Department of Pharmacology, Center for Molecular Therapeutics, College of Physicians and Surgeons of Columbia University, New York, NY, USA.
J Cardiovasc Electrophysiol. 2012 Jun;23(6):650-5. doi: 10.1111/j.1540-8167.2011.02285.x. Epub 2012 Feb 21.
It is generally accepted that at least 2 major mechanisms contribute to sinus node (SN) pacemaking: a membrane voltage (mainly I(f) ) clock and a calcium (Ca) clock (localized submembrane sarcoplasmic reticulum Ca(2+) release during late diastolic depolarization). The aim of this study was to compare the contributions of each mechanism to pacemaker activity in SN and Purkinje fibers (PFs) exhibiting normal or abnormal automaticity.
Conventional microelectrodes were used to record action potentials in isolated spontaneously beating canine SN and free running PF in control and in the presence of 0.1 μM isoproterenol. Ryanodine (0.1-3 μM) and ivabradine (3 μM) were used to inhibit sarcoplasmic reticulum Ca(2+) release or I(f), respectively. To induce automaticity at low membrane potentials, PFs were superfused with BaCl(2). In SN, ivabradine reduced the rate whereas ryanodine had no effect. Isoproterenol significantly accelerated automatic rate, which was decreased by ivabradine and ryanodine. In normally polarized PFs, ryanodine had no effects on the automatic rate in the absence or presence of isoproterenol, whereas ivabradine inhibited both control and isoproterenol-accelerated automaticity. In PF depolarized with BaCl(2), ivabradine decreased BaCl(2) -induced automatic rate while ryanodine had no effect.

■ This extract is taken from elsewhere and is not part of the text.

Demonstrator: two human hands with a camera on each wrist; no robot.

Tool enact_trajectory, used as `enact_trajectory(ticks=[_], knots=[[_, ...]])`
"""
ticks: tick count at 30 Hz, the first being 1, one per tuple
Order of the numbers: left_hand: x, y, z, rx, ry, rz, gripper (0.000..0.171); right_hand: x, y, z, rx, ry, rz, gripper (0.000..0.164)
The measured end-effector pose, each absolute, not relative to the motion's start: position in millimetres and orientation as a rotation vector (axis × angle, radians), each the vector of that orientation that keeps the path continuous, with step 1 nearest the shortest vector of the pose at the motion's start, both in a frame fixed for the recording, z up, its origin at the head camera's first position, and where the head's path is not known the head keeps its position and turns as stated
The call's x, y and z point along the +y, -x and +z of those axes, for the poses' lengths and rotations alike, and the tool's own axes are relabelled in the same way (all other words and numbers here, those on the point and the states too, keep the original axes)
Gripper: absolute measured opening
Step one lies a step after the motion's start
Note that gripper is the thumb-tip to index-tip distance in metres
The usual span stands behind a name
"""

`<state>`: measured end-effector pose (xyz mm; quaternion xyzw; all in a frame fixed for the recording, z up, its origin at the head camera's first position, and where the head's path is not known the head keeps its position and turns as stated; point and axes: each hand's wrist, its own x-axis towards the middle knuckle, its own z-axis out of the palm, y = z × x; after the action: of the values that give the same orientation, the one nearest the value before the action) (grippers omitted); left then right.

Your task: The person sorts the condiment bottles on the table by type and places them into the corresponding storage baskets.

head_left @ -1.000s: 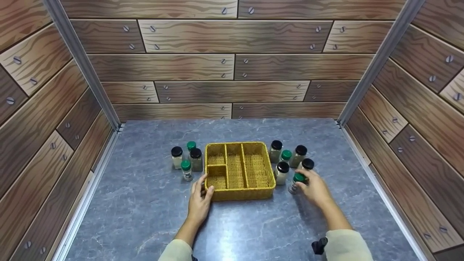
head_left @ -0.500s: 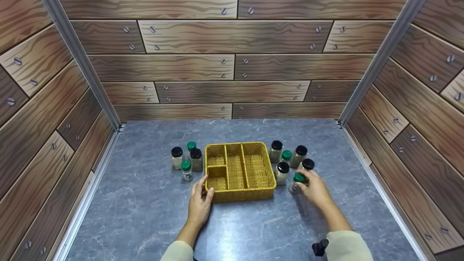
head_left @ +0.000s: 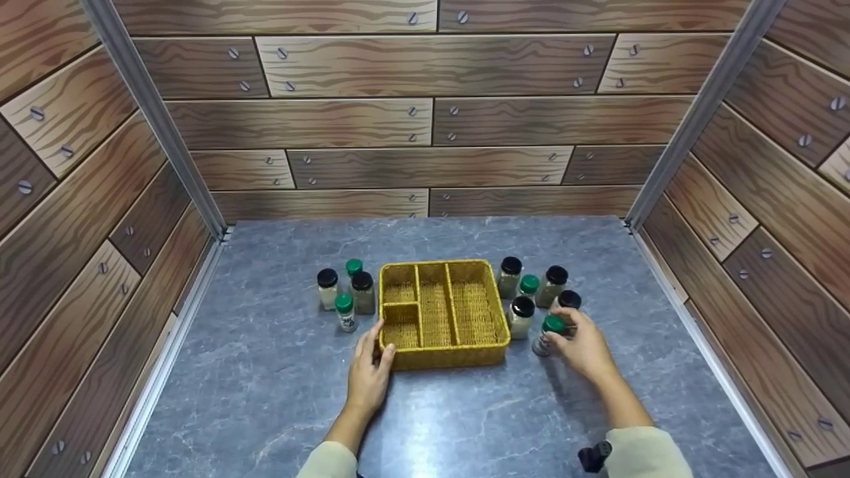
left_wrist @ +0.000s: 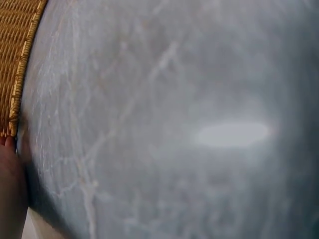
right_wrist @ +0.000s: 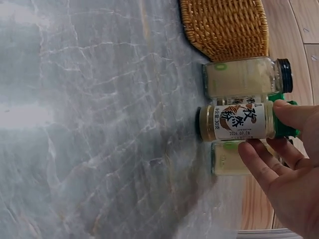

In canine SN, I(f) contributes to both basal automaticity and β-adrenergic-induced rate acceleration while the ryanodine-inhibited Ca clock appears more involved in β-adrenergic regulation of pacemaker rate. In PF, normal automaticity depends mainly on I(f). Inhibition of basal potassium conductance results in high automatic rates at depolarized membrane potentials with SN-like responses to inhibition of membrane and Ca clocks.
普遍认为窦房结(SN)起搏至少有 2 种主要机制:膜电压(主要是 I(f))时钟和钙(Ca)时钟(在舒张晚期去极化期间局部的细胞膜下肌浆网 Ca(2+)释放)。本研究旨在比较在表现出正常或异常自律性的 SN 和浦肯野纤维(PF)中,每种机制对起搏活动的贡献。
使用常规微电极记录在对照和存在 0.1 μM 异丙肾上腺素的情况下,分离的自发搏动犬 SN 和自由运行 PF 的动作电位。使用 Ryanodine(0.1-3 μM)和 Ivabradine(3 μM)分别抑制肌浆网 Ca(2+)释放或 I(f)。为了在低膜电位下诱导自律性,用 BaCl(2) 灌流 PF。在 SN 中,Ivabradine 降低了速率,而 Ryanodine 没有作用。异丙肾上腺素显著加速了自动率,Ivabradine 和 Ryanodine 降低了这种加速。在正常极化的 PF 中,Ryanodine 在不存在或存在异丙肾上腺素的情况下对自动率没有影响,而 Ivabradine 抑制了对照和异丙肾上腺素加速的自律性。在用 BaCl(2) 去极化的 PF 中,Ivabradine 降低了 BaCl(2)诱导的自动率,而 Ryanodine 没有作用。
在犬 SN 中,I(f) 既有助于基础自律性,也有助于 β-肾上腺素能诱导的速率加速,而 Ryanodine 抑制的 Ca 时钟似乎更参与了对起搏速率的 β-肾上腺素能调节。在 PF 中,正常的自律性主要依赖于 I(f)。抑制基础钾电流会导致在去极化膜电位下产生高的自动率,具有类似于 SN 的对膜和 Ca 时钟的抑制反应。